Obsessive hobby taught a young autograph collector all about tenacity

We gazed into each other’s souls…And then Liz Taylor turned me down! How an obsessive hobby taught a young autograph collector all about tenacity, triumph — and crushing disappointment

  • Adam Andrusier, who grew up in North London, is a collector of autographs
  • Reveals his interest in the hobby was sparked by living near to Ronnie Barker
  • Among his collection are two Hitlers and a Marilyn, displayed in his bathroom 



by Adam Andrusier (Headline £16.99, 320 pp)

Did you ever practise your signature when you were a child? Just in case — on the off-chance — that you became famous?

Of course you did. Everyone does.

Adam Andrusier probably didn’t, because he was too busy acquiring other people’s signatures. Collecting autographs is one of those hobbies that, if not kept in check, can become an obsession. You’ll do pretty much anything for a Kirk Douglas.

Andrusier started small but the bug got him, and now, in his mid-40s, he is a dealer in rare, valuable autographs. He probably has more Kirk Douglases than you could shake a stick at.

Adam Andrusier, who has been collecting autographs since age ten, has penned a book about his life. Pictured: Liz Taylor

And this is his story. Andrusier grew up in the North London suburb of Pinner in a secular Jewish family of rare comic potential. His father Adrian collected postcards of old European synagogues and went every Thursday to an Israeli folk dance club.

He appears to have been the extrovert’s extrovert, a man so intent on having a good time he didn’t notice that the rest of his family desperately wanted to be somewhere else.

Adam’s mother was a ferociously clever, thwarted woman who, in these more liberal days, would probably have been the CEO of a multinational company but in the 1970s and 1980s had to settle for being a housewife.

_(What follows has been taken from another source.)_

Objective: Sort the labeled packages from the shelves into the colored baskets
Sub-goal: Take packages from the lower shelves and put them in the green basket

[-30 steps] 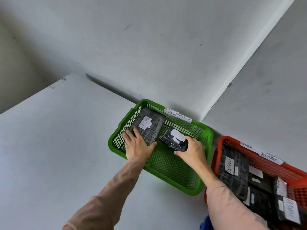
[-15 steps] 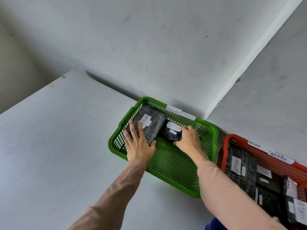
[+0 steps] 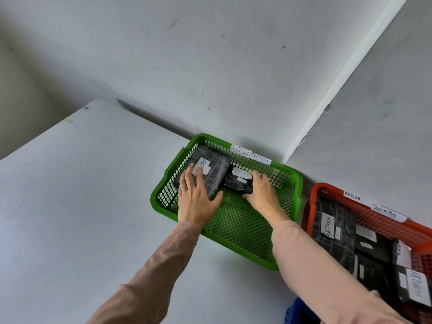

The first half of this book is a little like binge-watching an entire series of Friday Night Dinner. It’s effortlessly funny and human, and Adrian is a comic character so extreme that, somehow, you know he is exactly like that, with not a shred of exaggeration in the telling.

Underlying all this are the autographs. Andrusier’s epic journey begins when, at the age of ten, he learns that Ronnie Barker lives round the corner. He and his best friend, also called Adam, try to get a glimpse through Barker’s shrubbery. ‘Instantly, we saw the back of an old man’s head through the bay window, talking to another man…

Adam said Elizabeth Taylor rejected him after her appearance at Selfridges. Pictured: Liz Taylor signing autographs 

‘ “Oh my God, I think it’s him!” I exclaimed.

‘ “It is him! It is!” shouted Adam. But something wasn’t right; the man looked tired. His face was solemn and impatient. He wasn’t laughing or making the other man laugh


The amount George Washington’s signature sold for in 2012

‘ “Are you sure?” I asked.’

Barker won’t come to the door, but Andrusier’s mother says he should write a letter to the great man, and a few days later a signed photograph appears in the post.

Watching The Two Ronnies on his Betamax video, ‘I felt a special connection with Ronnie Barker that set me apart from my parents and sister. It was as if he was now mine — no longer theirs, or the country’s. I was swept away by a feeling that something amazing had been set in motion.’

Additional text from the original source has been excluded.